C'est un débat récurrent dans les médias. Faut-il ou non montrer les images des vidéos d'exécution d'otages ? Cette question s'est de nouveau posée avec une dramatique actualité hier après-midi, après la mise en ligne d'une vidéo montrant la décapitation du touriste français, Hervé Gourdel, par un groupe islamiste algérien.
La diffusion à la télévision de l'exécution est évidemment inenvisageable. Le débat n'est en revanche pas tranché dans les médias en ce qui concerne la diffusion de certains extraits ou captures d'écran. Les rédactions sont ainsi confrontées à un problème compliqué : en montrer un peu au risque de faire le jeu des terroristes et de porter atteinte à la dignité de l'otage, ou, au contraire, ne rien montrer du tout au risque de délivrer une information partielle, virtuelle.
Ce matin, Fleur Pellerin a en tout cas salué sur France 2 la "responsabilité" de la presse française qui n'a, selon elle, pas diffusé les images de la vidéo des terroristes. "Je salue l'effort qui a été fait par la presse en France de ne pas rentrer dans le jeu des terroristes.

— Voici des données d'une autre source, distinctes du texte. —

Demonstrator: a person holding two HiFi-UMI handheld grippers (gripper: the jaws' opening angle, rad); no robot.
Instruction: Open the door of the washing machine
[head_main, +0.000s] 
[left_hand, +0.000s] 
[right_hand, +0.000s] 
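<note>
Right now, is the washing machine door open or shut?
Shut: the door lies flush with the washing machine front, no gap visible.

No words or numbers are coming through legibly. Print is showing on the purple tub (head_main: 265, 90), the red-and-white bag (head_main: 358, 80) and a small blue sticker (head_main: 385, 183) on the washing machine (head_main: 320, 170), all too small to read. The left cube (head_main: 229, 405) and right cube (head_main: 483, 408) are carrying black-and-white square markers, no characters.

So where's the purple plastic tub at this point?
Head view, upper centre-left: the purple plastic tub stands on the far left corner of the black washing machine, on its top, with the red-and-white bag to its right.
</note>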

Pour eux c'est un jeu, ils souhaitent mettre en scène leur barbarie, ils souhaitent effrayer", a expliqué la ministre de la Culture.
L'affirmation de Fleur Pellerin n'est cependant pas tout à fait exacte. Après l'annonce de la mort probable de l'otage français, les chaînes de télévision ont adopté des positions radicalement différentes. Du côté des chaînes historiques, le 20 Heures de Gilles Bouleau a montré une capture d'écran de la vidéo des terroristes avec l'otage français à genoux aux milieu de ses bourreaux. Son visage est flouté. TF1 a également choisi de diffuser dans son sujet les toutes premières secondes de la vidéo dans lesquelles apparaît François Hollande.
Traitement radicalement différent du côté du service public. Sur France 3, la rédaction du 19/20 a choisi de ne montrer aucune image de la vidéo. Le reportage sur ce sujet a été illustré par des archives d'Hervé Gourdel libre et la vidéo d'exécution a seulement été décrite par la journaliste de France 3. Même position au 20 Heures de France 2 qui n'a montré aucune image.
Du côté des chaînes d'information, la même question s'est posée avec encore plus de force puisque BFMTV et i-TELE ont consacré une édition spéciale de plusieurs heures à l'information. C'est BFMTV qui a, la première (à 17h52), décidé de montrer une capture d'écran de la vidéo des islamistes. Elle est similaire à celle de TF1. Hervé Bourdel apparaît à genoux avant son exécution au milieu de ses ravisseurs, le visage flouté.
Il est à noter que la position de BFMTV sur ce sujet est la même depuis le début des exécutions filmées d'otages occidentaux. Interrogé sur cette dernière par puremedias.com, le directeur de l'information de la chaîne, Hervé Béroud, prévient cependant d'emblée : "Il n'y a pas de vérité absolue sur ce sujet. On n'est jamais sûr de prendre la bonne décision". Sa chaîne refuse de montrer tout extrait de ces vidéos mais choisit en revanche d'illustrer l'information avec une capture d'écran de l'otage avant son exécution. Un moyen, selon Hervé Béroud, que "l'information ne soit pas totalement virtuelle". "On veut éviter toute complaisance" explique-t-il, précisant vouloir offrir aux téléspectateurs une "vision maîtrisée" de la violence des islamistes.
Du côté de i-TELE, on a aussi fait le choix, plus tardif (vers 18h30), de la capture d'écran de l'otage avant son exécution. La chaîne d'information du groupe Canal+ s'est cependant différenciée en diffusant, peu après 22h30, un très court extrait du début de la vidéo, le même que celui diffusé sur TF1. LCI a pour sa part diffusé une capture d'écran similaire vers 18h30 puis, dans la soirée, le même très court extrait de la vidéo contenu dans le reportage de sa maison mère, TF1.
Le traitement de ces images ne fait donc pas consensus dans les médias français. "Nous sommes aussi confrontés plus globalement aux images tournées par Daesh. Qu'en faire ? Nous devons être extrêmement vigilants dans l'utilisation de ces images qui demandent une attention de chaque instant", poursuit Hervé Béroud.
Evoquant la nécessité de les contextualiser, Hervé Béroud annonce d'ailleurs que sa chaîne accompagnera désormais la diffusion de ces images de la mention "Images de propagande de l'Etat Islamique". Un moyen de rappeler aux téléspectateurs leur finalité première.